In the video clip above, recorded on October 17 in Naga City, Camarines Sur, President Rodrigo Duterte claims that it was the use of Chinese sniper rifles – “those long ones” – that killed terrorists Isnilon Hapilon and Omarkhayam Maute in the Battle of the Islamic City of Marawi.
“Libre ha? China, dalawang beses na naglipad dito … And yung sniper [rifles] nila was of great help. Yung mahaba nila na sniper. Yun ang nakakuha … yung dalawa nang madaling araw. Yun ang nakakuha, it’s a distance of about one kilometer. Isang kilometro yun eh (At no cost, mind you. Two shipments from China. And the sniper rifles were of great help. The long ones. Those were the ones who got them before dawn, at a distance of about one kilometer).”
That statement would seem authoritative enough, coming as it did from a presumably informed declaration by President Duterte, who is, after all, the country’s chief executive.
That presidential sally promptly sent the nation aflutter.
The extended community of cognoscenti in things military was quick to take up that piece of presidential sound bite.
One of the earlier comments was in the Facebook Inside Military Forum page:
And then an online reaction went off like this: “The shooting appears to have been done by an RCWS mounted on an APC, not by a sniper.”
Still another: “my question is why go through all these trouble to credit the Chinese when Lorenzana already thanked the ninja like contribution(s) of the Americans.”
Below is the screenshot of one of the earliest unfiltered comments, from the Facebook Group Philippine Defense Forum:
Again, from the Philippines Defense Forces Forum: “Even the operators are not sure who hit who. Only one thing is sure, no Chinese rifle fired from 1000 meters away was involved. :)”
And here’s one replete with unfiltered military jargon that did not intend to reveal too many details: “Without revealing too many details, here’s what we know: JSOU teams initiated contact with enemy at building they occupied, which flushed them out of said building and attempted to escape towards port area, but unfortunately for them they ran into SBF composed of SR elements and supported by 1 FSV and 1 RCWS. RCWS gunner saw enemy approaching on his monitor on thermal sensor and opened fire on enemy fighters in the lead, SR section also opened fire. Group of 16 hostages who were in the building extricated themselves and approached the government troops, security checked then moved to secured rear area. Cadavers of OM and IH were recovered from street were they fell dead at 0630H by 8SRC supported by 1 APC and 1 FSV.”
In a number of online discussions, a lot of attention weighed in on the acronym RCWS and the American-supplied M-113 Armored Personnel Carrier (APC) or “ACAV” (armored cavalry assault vehicle) used in the Battle of Marawi.
The M113 is a fully tracked armored fighting machine developed by Food Machinery Corp (FMC) and widely used by the U.S. Army in the Vietnam War, earning the nickname ‘Green Dragon’ by the Viet Cong.
Around 2015, the Armed Forces of the Philippines received more than a hundred M-113 tracked APCs from the United States.

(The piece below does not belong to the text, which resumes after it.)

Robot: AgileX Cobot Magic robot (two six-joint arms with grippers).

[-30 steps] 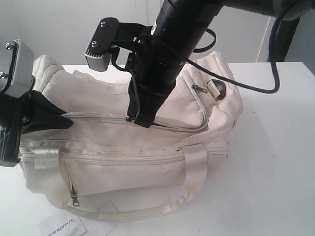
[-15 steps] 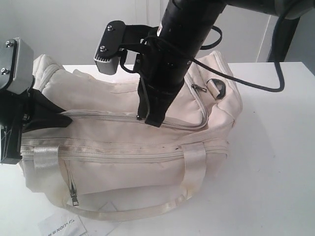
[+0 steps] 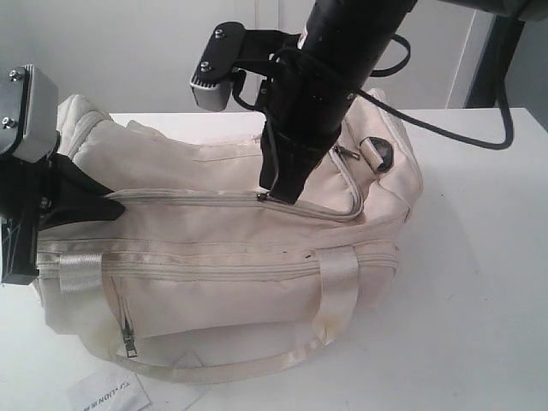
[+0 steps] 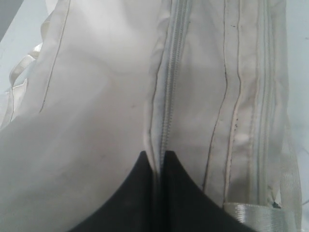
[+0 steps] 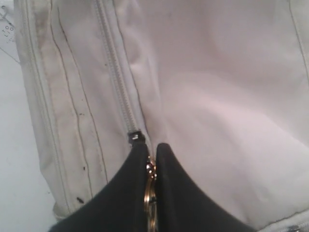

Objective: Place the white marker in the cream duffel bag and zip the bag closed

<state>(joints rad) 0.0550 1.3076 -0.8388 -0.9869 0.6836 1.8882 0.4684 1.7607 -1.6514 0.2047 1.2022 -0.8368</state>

Elbit System upgraded 28 of them with 25mm unmanned turrets, 12.7mm remote controlled weapon stations (RCWS), and fire control systems (FCS) for 90mm turrets. (Israel Defense: http://www.israeldefense.co.il/en/node/30544)
Here’s a summary description: “The improved version of M113A2 Armored Personnel Carriers will have Remote Control Weapons System (RWS) designed by Elbit Systems. The electronically-driven turrets can be configured with various types of cannons (25 or 30mm), coaxial machine guns (7.62mm) and guided anti-tank missiles. Featuring a high first-round hit probability, the dual-axis stabilized turret is designed for firing on-the-move and at moving targets. Fully overhead with no deck penetration, the turrets do not compromise the vehicle’s armor protection and preserve existing space within the vehicle. In addition, the turrets provide enhanced situational awareness under closed hatches and are easily adaptable to a wide range of new and existing vehicles.”
Click below to watch a video posted by the YouTube account Gallery Military:
As for the use of Chinese-supplied sniper rifles, a source from the Philippine Army Training and Doctrine Command, based in Santa Lucia, Capas, Tarlac, requesting anonymity for not having authorization to speak in official capacity, said, in so many words:
“diba sir?! … reco you read up on how complicated military sniping is. you’ll see that these warriors literally carry with them a notebook of numerical data on how their rifles behave in different conditions. a sniper accumulates these over months shooting the same rifle … I don’t think we fielded the russian/chinese rifles. too early pa. matagal mag field test ng rifles sir (It’s too early, rifle field tests take a long time).”
Bottom line: The crowd-sourced drift of the reactions so far indicates that it takes a long time for our military’s long-range rifle experts, or snipers, to cozy up to a sniper rifle, which becomes a piece of equipment more dearly embraced and crucial to his life than his wife when the critical time comes. The Chinese arms may be useful, but apparently NOT in the Marawi armed conflict theater.